NON

あれから俺たちは、アジトに着くなりぶっ倒れた。
そりゃあ、あんだけ血を流したんだ、アジトまで帰れただけいい。
目を覚ますとブチャラティがいて、しばらく仕事はないからゆっくり休んでくれ、と言った。
名前はまだ目を覚まさないらしいから目が覚めるまで仮眠室で寝かせておこうということになった。
一人で家に帰り、一人で寝床につくのはいつぶりだろうか……。
勢いあまって想いをぶつけてしまったが、気持ち悪がられるかもしれない。
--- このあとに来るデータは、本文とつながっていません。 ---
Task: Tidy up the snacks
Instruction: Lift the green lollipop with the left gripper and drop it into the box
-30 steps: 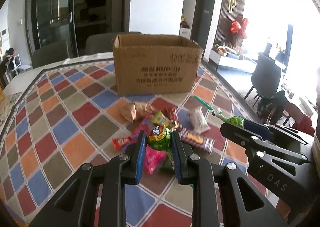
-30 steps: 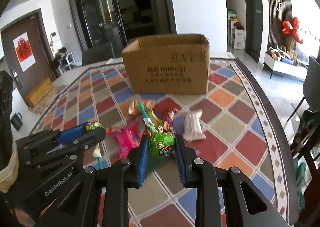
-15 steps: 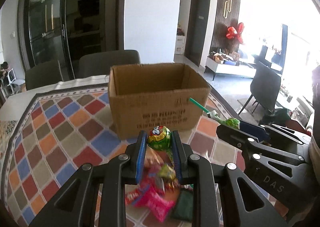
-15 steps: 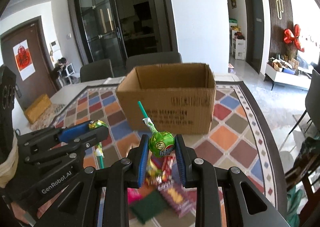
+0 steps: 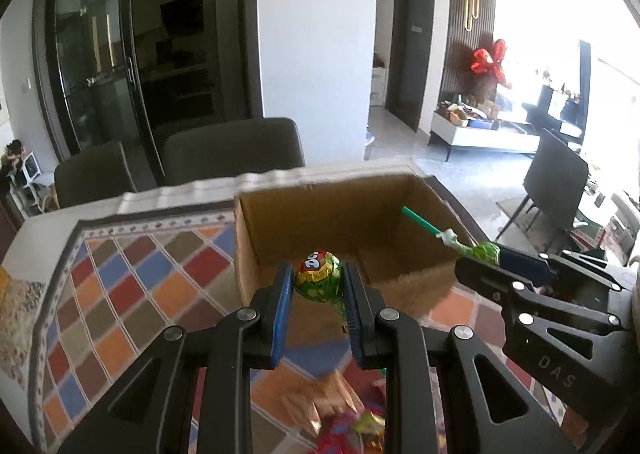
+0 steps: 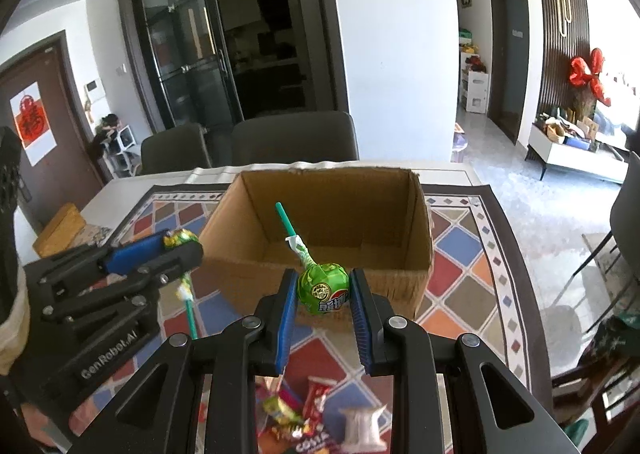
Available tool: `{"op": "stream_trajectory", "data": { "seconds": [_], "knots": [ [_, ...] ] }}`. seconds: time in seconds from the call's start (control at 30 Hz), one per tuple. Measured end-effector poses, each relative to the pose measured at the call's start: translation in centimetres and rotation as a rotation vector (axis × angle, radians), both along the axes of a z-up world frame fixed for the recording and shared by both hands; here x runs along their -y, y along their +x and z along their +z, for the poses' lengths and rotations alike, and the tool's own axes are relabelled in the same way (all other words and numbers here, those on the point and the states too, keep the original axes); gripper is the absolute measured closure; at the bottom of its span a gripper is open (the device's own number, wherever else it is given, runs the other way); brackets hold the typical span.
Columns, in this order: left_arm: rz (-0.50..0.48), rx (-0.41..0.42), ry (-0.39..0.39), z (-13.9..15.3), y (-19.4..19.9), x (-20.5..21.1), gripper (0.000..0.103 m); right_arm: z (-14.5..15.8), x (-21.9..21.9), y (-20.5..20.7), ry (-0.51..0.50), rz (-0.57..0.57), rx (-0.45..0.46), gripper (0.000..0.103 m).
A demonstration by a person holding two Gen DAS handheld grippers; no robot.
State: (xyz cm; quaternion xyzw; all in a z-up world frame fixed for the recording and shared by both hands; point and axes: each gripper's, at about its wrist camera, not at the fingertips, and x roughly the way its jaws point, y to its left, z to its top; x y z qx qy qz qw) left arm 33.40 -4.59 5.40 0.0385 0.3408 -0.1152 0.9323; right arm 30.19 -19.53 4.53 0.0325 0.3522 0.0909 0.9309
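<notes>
Cardboard box [image 5: 340,221] stands open just ahead of both tongs, on the tabletop [image 6: 472,246] with its cloth of coloured diamonds, and its near wall is between our tongs and the empty brown floor of the box. Behind the box we see two dark chairs [image 6: 294,137] and a glass door; nothing else stands between the tongs and the box.

We hold the left tongs [image 5: 318,286] tilted downward, clamped on a green lollipop [image 5: 319,277] whose stick goes down behind the right finger. In the right view this lollipop shows only as a small green piece at the tip of the left tongs, with the stick hanging below.

We hold the right tongs [image 6: 323,290] tilted downward too, just right of the left ones, clamped on a second green lollipop [image 6: 323,289]; its green stick points up and away, over the near edge of the box.

Below and behind both tongs lie loose snack packets [image 6: 304,418] on the tabletop. They are blurred and partly covered by the black tong bodies, so we cannot read them or count them.
</notes>
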Motion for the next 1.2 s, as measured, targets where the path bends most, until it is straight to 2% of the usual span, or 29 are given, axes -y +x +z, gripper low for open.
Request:
{"op": "stream_trajectory", "data": {
  "seconds": [0.23, 0.53, 0.57, 0.6, 0.63, 0.67, 0.7, 0.73, 0.77, 0.93, 1.03, 1.2],
  "knots": [
    [0.009, -0.006, 0.022, 1.0, 4.3, 0.3, 0.078, 1.0, 0.1, 4.3, -0.006, -0.007, -0.041, 0.076],
    [0.057, -0.056, 0.069, -0.7, 9.3, 0.6, 0.076, 0.0, -0.4, 9.1, -0.025, -0.013, -0.132, 0.076],
    [0.058, -0.059, 0.078, -0.9, 9.6, 0.7, 0.073, -0.2, -0.5, 9.4, -0.03, -0.016, -0.137, 0.076],
    [0.067, -0.063, 0.093, -1.0, 9.7, 0.8, 0.059, -0.4, -0.6, 9.6, -0.035, -0.017, -0.143, 0.076],
    [0.077, -0.052, 0.103, -1.0, 9.7, 0.9, 0.047, -0.7, -0.6, 9.8, -0.039, -0.019, -0.149, 0.075],
    [0.092, -0.032, 0.11, -0.9, 9.4, 0.8, 0.043, -0.7, -0.6, 9.9, -0.047, -0.024, -0.152, 0.074],
    [0.1, -0.021, 0.117, -0.9, 9.1, 0.5, 0.039, -0.8, -0.5, 10.0, -0.062, -0.035, -0.151, 0.064],
    [0.105, -0.014, 0.126, -0.8, 8.7, 0.4, 0.038, -0.9, -0.4, 9.8, -0.086, -0.049, -0.141, 0.057],
    [0.103, -0.011, 0.127, -0.7, 8.4, 0.2, 0.038, -0.7, -0.6, 9.6, -0.098, -0.056, -0.129, 0.056],
    [0.098, 0.024, 0.116, 0.3, 5.5, -0.5, 0.032, -0.2, 0.3, 7.9, -0.069, -0.057, -0.108, 0.056],
    [0.097, 0.083, 0.138, 1.1, 3.1, -0.5, 0.031, 0.5, 0.3, 6.2, -0.056, -0.049, -0.083, 0.051],
    [0.092, 0.152, 0.152, 2.5, -0.9, -0.7, 0.028, 1.3, -0.3, 2.9, -0.053, -0.015, -0.034, 0.051]
  ]
}}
受け入れてもらえないかもしれない。
いくら俺にべったりでも、名前の好きと俺の好きは違うのだ。
いつになく不安になりながら早まっちまったかもな、と思いつつ眠りについた。

次の日、アジトに行くと名前はもう目を覚ましていたようだ。
ブチャラティ曰く、俺が帰宅した直後に目を覚ましたらしいのだが今日は仮眠室に泊まりたいと言ったらしい。
あー、これは完璧に避けられるパターンだな。
その証拠にアジトにはいるはずだが俺の側に寄ってこない。仮眠室に篭ってるようだ。


「お前らなんかあったのか?痴話喧嘩か」

「痴話喧嘩……だったらよかったんだけどなァ」


アバッキオがニヤニヤしながら軽い口調で聞いてくるが、ため息を吐きながら返すとマジでなんかあったのかよ、と真面目な顔になる。
アバッキオはこう見えてチームの和を大切にする。
珍しく別々でいる俺たちを心配しているみたいだった。
横にいたフーゴも話を聞く体制に入っている。


「ここまで避けられるとは思わなかったんだがな……」


俺はアバッキオとフーゴに昨日のことを、かいつまんで話した。
もちろん俺の熱い告白なんてのは、詳しく話さないが。恥ずかしすぎるしな。